Criminal Law-Stalking (SB278/HB155): This law expands the definition of stalker from inciting physical fears or threats to include causing emotional distress.

Pretrial Release-Prior Crime of Violence (SB604):A District Court commissioner may not authorize the pretrial release of defendants who have been convicted of a specified crime or a crime of violence.


Children in Need of Assistance, Guardianship, Adoption, Custody, and Visitation — Blindness of Parent/Guardian (SB765): In cases with disabled parents, disabilities, including blindness, cannot discredit the parent unless proven that the disability is not in the best interest of the child.

Divorce-Corroboration of Testimony (SB359, HB274): Reversing previous laws, this allows courts to enter decrees of divorce on behalf of one spouse without the agreement of the other. It also establishes that a separation agreement is no longer sufficient to show both spouses want an absolute divorce.

Testimony by Perjurer (SB150, HB237): People who have been convicted of perjuring themselves, or lying under oath, will no longer be prohibited from testifying in court.
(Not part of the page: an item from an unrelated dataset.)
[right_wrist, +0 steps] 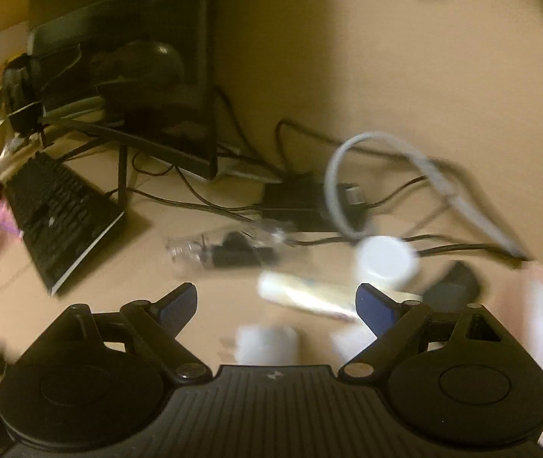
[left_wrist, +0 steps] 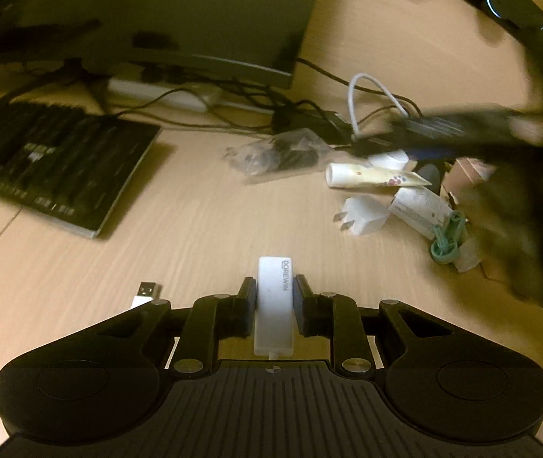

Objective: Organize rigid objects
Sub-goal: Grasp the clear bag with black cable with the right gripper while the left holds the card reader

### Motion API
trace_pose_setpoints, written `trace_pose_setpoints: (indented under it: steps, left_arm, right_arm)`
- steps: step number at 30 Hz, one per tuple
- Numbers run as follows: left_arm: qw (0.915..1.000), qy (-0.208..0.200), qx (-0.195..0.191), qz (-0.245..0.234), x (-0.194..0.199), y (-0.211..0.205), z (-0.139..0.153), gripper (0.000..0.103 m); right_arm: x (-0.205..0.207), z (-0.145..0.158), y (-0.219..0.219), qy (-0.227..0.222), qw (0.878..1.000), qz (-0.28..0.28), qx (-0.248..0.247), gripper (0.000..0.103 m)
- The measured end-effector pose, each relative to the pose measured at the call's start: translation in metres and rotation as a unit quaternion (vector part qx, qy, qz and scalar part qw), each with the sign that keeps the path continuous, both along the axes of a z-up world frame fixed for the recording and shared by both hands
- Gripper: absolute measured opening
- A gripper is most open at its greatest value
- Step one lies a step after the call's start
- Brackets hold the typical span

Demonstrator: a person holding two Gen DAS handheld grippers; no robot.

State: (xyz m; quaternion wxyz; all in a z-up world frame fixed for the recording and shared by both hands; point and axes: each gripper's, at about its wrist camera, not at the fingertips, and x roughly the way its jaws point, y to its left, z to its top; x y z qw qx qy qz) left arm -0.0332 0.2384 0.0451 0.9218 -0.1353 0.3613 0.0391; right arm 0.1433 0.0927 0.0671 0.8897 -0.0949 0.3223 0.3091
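My left gripper [left_wrist: 274, 297] is shut on a white adapter [left_wrist: 275, 301] marked DOREWIN, held just above the wooden desk [left_wrist: 202, 229]; its USB plug [left_wrist: 145, 293] lies to the left. A pile at the right holds a cream tube [left_wrist: 370, 176], a white wall charger [left_wrist: 363, 215], a white box [left_wrist: 420, 206] and green clips [left_wrist: 447, 238]. My right gripper [right_wrist: 277, 303] is open above the blurred tube [right_wrist: 305, 295], a white charger [right_wrist: 267, 343] and a round white cap [right_wrist: 385, 259].
A black keyboard [left_wrist: 57, 164] lies at the left, a monitor [left_wrist: 179, 19] stands behind it. Black cables, a white cable loop [left_wrist: 370, 95] and a clear bag of dark parts [left_wrist: 279, 154] lie at the back. The other gripper shows blurred at the right [left_wrist: 500, 129].
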Motion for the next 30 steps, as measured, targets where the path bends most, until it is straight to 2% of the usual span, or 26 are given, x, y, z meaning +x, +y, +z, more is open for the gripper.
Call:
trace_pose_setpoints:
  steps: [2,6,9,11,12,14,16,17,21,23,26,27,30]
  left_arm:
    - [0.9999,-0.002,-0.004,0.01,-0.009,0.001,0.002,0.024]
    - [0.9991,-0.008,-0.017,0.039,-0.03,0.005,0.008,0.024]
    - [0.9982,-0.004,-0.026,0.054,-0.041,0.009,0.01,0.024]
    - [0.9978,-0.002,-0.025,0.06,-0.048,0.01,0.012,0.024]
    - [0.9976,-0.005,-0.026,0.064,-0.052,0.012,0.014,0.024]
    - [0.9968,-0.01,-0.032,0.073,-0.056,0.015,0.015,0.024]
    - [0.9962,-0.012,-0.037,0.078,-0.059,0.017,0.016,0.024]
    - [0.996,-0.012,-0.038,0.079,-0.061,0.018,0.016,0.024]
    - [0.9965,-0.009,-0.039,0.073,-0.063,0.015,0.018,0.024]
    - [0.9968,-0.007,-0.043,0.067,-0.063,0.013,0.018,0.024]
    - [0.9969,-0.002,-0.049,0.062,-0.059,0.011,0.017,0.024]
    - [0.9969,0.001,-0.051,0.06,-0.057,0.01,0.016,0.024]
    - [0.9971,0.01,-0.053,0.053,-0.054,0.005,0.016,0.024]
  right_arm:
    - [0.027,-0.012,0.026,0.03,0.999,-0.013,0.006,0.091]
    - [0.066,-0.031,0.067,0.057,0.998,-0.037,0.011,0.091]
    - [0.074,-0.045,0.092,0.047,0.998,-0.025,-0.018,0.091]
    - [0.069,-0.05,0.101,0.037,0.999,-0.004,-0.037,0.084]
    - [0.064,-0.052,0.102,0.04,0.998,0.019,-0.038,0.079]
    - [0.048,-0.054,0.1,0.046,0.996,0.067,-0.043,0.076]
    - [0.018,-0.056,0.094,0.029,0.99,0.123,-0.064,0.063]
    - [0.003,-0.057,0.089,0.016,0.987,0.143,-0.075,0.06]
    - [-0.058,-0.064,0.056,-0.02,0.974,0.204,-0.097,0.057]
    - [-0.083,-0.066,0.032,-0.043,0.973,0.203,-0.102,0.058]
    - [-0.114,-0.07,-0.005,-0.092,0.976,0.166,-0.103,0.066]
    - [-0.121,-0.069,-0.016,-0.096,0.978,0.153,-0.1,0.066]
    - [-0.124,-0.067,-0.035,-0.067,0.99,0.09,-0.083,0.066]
Equal Pay for Equal Work (SB 481): An expansion of the current law, this legislation prohibits employers from paying employees of one gender identity at a lesser rate than other employees. The bill also states that employers may not prohibit employees from discussing or disclosing salaries.

Minimum Wage for the Disabled (SB 417): Starting Oct. 1, the Commissioner of Labor and Industry cannot authorize a work activities center or other sheltered workshop to pay an employee with a disability a subminimum wage unless granted prior permission to do so. Until Oct. 1, 2020, however, employers with prior permission may continue to do so. Afterward, no employer — under any circumstance — can pay a subminimum wage to a disabled employee.
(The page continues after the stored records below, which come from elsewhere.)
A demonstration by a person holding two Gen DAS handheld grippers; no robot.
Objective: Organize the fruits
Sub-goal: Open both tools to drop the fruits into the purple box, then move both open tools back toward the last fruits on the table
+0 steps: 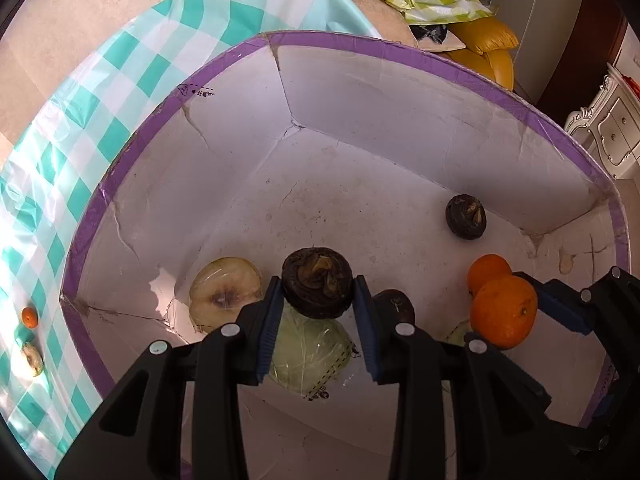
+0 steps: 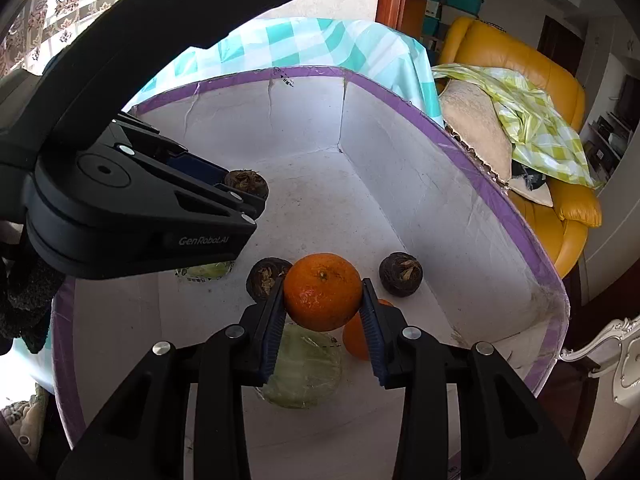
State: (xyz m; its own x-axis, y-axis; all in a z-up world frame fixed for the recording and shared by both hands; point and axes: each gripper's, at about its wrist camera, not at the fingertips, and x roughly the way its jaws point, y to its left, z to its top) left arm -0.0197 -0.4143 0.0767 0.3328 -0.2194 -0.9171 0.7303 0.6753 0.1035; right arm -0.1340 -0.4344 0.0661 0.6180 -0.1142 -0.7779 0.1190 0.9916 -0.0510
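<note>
- The desk (image 1: 120, 80) wears a teal-and-white checked cloth.
- A big white box (image 1: 360, 52) with a purple-taped rim stands on the cloth.
- Outside the box, near its corner, a small orange fruit (image 1: 29, 316) lies on the cloth.
- Just beside that fruit lies a pale, brownish piece of fruit (image 1: 33, 358); what kind it is, I cannot tell.

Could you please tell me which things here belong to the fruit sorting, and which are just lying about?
Job:
- purple-rimmed white cardboard box
- dark brown round fruit in left gripper
- orange mandarin in right gripper

Lying about:
- yellow leather armchair
- lime checked cloth
</note>
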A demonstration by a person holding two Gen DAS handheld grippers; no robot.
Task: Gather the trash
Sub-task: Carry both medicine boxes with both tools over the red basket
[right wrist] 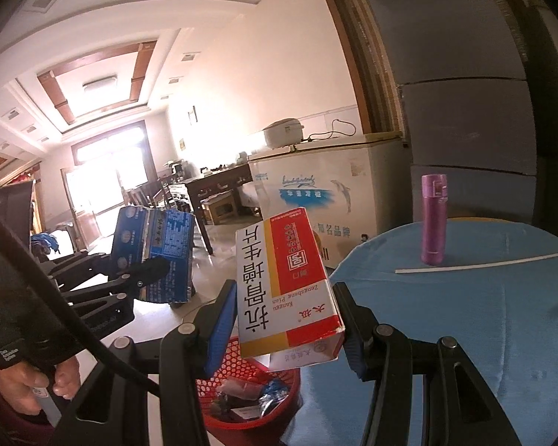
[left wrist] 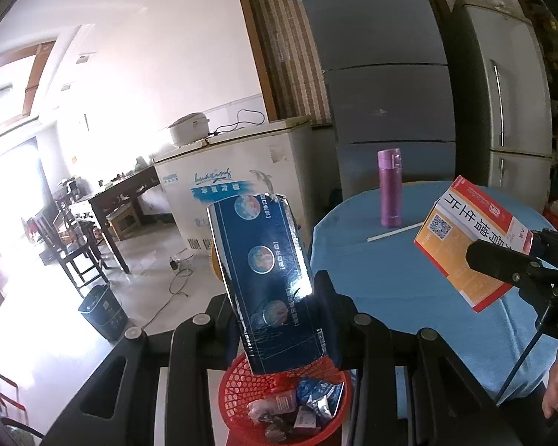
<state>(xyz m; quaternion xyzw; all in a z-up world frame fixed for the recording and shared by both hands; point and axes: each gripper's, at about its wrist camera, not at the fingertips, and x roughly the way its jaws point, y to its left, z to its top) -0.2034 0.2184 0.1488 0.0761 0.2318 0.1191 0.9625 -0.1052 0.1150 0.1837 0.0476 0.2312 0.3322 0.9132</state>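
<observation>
My left gripper [left wrist: 282,319] is shut on a dark blue carton [left wrist: 264,271] with foil edges and holds it above a red mesh basket [left wrist: 241,390]; the carton also shows in the right wrist view [right wrist: 156,245]. My right gripper [right wrist: 284,316] is shut on a red, white and orange medicine box [right wrist: 282,282], also above the basket's rim [right wrist: 238,356]; the box shows in the left wrist view [left wrist: 465,241]. The basket holds several crumpled wrappers [left wrist: 316,397].
A round table with a blue cloth [right wrist: 465,316] carries a purple thermos [right wrist: 433,219] and a white straw [right wrist: 476,264]. A white chest freezer [left wrist: 238,171] stands behind. A dark bin [left wrist: 102,312] stands on the floor at left, by wooden chairs.
</observation>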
Apprenticeships (SB 92): Members of the Maryland Apprenticeships and Training Council and its consultants must reflect geographic, racial, ethnic, cultural and gender diversity within the state.


Student Journalists (SB 764): Student journalists in public elementary or secondary schools or public institutions of higher education have the right to exercise freedom of speech and freedom of the press in school-sponsored media, with some restrictions. Each county board of education and public institution of higher education must write a policy that may include limitations on abusive or threatening language or profanity.
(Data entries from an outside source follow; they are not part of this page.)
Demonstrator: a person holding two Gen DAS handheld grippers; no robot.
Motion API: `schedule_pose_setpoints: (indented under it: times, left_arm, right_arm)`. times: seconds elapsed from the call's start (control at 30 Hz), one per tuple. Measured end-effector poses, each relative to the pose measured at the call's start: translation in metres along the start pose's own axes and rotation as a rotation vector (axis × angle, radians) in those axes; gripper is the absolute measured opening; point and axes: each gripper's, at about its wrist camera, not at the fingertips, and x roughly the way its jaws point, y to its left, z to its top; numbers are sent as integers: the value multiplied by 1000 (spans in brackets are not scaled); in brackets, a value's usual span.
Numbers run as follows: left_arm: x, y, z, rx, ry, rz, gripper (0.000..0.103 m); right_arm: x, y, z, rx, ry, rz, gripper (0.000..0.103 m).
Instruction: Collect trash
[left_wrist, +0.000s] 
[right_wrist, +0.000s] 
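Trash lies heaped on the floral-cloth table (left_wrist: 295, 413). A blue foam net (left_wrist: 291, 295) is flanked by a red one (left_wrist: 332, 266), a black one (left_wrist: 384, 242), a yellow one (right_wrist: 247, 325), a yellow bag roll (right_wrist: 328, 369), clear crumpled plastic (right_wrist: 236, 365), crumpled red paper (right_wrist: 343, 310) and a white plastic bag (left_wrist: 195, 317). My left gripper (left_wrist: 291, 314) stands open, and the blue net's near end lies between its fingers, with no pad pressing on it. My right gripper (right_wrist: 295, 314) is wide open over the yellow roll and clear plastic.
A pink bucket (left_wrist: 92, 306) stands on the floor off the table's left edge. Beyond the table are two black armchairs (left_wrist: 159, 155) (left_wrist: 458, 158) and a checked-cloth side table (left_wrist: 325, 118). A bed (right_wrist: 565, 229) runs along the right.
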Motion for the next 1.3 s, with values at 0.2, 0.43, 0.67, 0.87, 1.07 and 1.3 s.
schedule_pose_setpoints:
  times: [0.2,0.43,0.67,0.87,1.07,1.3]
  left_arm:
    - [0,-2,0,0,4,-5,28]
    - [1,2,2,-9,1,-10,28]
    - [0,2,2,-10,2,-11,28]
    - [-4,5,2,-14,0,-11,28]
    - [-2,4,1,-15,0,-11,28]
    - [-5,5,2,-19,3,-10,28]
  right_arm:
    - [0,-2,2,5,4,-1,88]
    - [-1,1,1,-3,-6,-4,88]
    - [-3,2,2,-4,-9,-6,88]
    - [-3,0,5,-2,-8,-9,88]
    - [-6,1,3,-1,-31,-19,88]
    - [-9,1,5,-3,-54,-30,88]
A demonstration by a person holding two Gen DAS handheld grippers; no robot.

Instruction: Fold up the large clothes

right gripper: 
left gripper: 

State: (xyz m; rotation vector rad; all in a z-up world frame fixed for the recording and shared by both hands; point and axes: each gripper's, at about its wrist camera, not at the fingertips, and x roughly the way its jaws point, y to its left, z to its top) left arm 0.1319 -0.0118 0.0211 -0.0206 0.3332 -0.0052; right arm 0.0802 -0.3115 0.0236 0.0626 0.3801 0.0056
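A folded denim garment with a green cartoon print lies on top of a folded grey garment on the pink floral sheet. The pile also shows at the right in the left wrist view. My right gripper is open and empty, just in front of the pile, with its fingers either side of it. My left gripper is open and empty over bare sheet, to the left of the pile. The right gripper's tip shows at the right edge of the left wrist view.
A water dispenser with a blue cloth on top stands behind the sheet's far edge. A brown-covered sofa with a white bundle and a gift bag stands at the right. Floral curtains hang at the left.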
University of Maryland Strategic Partnership Act (SB 1052): The law cements a partnership between the University of Maryland, College Park and the University of Maryland, Baltimore and calls for them to be named the University of Maryland. Additionally, it calls for the University System of Maryland to create a headquarters in Baltimore by July 1. The alliance leverages resources on both campuses to improve academic programs, and economic and community development.

Consumer Protection Provisions (SB 427): Private career schools and for-profit institutions can no longer enroll students in programs that are intended to lead to employment in fields that require a license or certification in Maryland, but don’t meet state requirements. Violations will be subject to civil and criminal penalties.